Write out the lines from the top of the material through the line with "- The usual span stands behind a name", exactly and with nothing added.
=== COLLECTED DATA ===
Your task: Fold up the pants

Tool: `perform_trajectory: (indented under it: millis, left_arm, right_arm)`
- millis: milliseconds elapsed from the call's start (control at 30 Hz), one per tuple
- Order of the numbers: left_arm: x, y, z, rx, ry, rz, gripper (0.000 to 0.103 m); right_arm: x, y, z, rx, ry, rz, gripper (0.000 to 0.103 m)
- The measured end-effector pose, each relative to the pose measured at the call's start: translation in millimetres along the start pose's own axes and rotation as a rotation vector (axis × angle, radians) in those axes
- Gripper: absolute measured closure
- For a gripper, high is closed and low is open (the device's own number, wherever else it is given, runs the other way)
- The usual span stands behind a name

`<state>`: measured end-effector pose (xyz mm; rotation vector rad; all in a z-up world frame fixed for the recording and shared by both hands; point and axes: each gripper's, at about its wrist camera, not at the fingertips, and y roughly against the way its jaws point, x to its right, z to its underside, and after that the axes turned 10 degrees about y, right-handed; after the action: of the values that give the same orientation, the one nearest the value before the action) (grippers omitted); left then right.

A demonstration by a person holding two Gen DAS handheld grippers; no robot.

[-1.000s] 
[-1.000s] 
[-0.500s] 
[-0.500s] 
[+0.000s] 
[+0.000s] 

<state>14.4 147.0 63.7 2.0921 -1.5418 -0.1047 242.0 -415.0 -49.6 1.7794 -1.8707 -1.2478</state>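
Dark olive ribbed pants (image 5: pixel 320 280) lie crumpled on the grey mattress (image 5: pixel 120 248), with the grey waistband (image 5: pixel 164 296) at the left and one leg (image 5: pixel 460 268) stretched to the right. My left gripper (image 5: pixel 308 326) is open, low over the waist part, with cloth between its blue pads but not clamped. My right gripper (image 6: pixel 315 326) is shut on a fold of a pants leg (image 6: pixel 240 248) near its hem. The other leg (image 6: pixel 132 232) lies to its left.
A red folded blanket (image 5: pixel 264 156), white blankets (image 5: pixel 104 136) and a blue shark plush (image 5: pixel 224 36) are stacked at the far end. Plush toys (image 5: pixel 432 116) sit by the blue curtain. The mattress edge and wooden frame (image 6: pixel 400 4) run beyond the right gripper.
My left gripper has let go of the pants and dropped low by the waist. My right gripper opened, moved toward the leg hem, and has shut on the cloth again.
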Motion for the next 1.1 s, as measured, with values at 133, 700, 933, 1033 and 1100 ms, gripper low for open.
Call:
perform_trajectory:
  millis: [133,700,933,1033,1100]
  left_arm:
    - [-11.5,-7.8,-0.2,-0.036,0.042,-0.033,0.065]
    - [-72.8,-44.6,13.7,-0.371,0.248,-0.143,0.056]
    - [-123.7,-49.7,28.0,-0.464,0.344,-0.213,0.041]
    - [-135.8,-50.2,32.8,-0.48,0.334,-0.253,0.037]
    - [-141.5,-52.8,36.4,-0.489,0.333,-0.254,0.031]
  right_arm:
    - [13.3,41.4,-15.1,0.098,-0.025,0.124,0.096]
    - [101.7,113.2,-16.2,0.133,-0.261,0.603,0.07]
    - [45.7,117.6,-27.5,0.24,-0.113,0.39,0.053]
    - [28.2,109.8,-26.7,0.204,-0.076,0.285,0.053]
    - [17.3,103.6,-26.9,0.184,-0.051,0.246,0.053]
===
* TASK RESPONSE:
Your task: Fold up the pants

Tool: `perform_trajectory: (indented under it: millis, left_arm, right_arm)`
- millis: milliseconds elapsed from the call's start (control at 30 Hz), one per tuple
- Order of the numbers: left_arm: x, y, z, rx, ry, rz, gripper (0.000 to 0.103 m); right_arm: x, y, z, rx, ry, rz, gripper (0.000 to 0.103 m)
- The measured end-effector pose, each relative to the pose measured at the call's start: translation in millimetres along the start pose's own axes and rotation as a rotation vector (axis × angle, radians) in those axes
- Gripper: absolute measured closure
- For a gripper, high is closed and low is open (the device's own number, wherever else it is given, runs the other way)
- The usual span stands behind a name

Nothing further remains in the output.